▸ DATASET SECTION:
★ ★ ★ ★ ★ ★ ★

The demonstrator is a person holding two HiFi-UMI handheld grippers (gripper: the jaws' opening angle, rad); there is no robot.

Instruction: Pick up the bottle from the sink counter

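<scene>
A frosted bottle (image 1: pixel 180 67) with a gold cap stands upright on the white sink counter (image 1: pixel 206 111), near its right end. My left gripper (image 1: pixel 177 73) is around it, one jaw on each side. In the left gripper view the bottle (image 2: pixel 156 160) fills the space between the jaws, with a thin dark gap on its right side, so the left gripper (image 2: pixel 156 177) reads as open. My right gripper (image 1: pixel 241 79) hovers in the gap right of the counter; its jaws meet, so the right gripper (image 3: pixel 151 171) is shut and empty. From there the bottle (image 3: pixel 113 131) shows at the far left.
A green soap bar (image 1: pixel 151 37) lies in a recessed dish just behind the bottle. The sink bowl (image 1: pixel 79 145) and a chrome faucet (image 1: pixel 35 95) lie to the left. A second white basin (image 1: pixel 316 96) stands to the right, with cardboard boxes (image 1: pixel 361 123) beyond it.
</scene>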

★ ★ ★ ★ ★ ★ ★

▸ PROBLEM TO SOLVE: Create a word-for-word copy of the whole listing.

▸ YOUR RESPONSE:
The demonstrator is a person holding two HiFi-UMI handheld grippers (gripper: the jaws' opening angle, rad); there is no robot.

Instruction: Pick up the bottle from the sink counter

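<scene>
A frosted bottle (image 1: pixel 180 67) with a gold cap stands upright on the white sink counter (image 1: pixel 206 111), near its right end. My left gripper (image 1: pixel 177 73) is around it, one jaw on each side. In the left gripper view the bottle (image 2: pixel 156 160) fills the space between the jaws, with a thin dark gap on its right side, so the left gripper (image 2: pixel 156 177) reads as open. My right gripper (image 1: pixel 241 79) hovers in the gap right of the counter; its jaws meet, so the right gripper (image 3: pixel 151 171) is shut and empty. From there the bottle (image 3: pixel 113 131) shows at the far left.
A green soap bar (image 1: pixel 151 37) lies in a recessed dish just behind the bottle. The sink bowl (image 1: pixel 79 145) and a chrome faucet (image 1: pixel 35 95) lie to the left. A second white basin (image 1: pixel 316 96) stands to the right, with cardboard boxes (image 1: pixel 361 123) beyond it.
</scene>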

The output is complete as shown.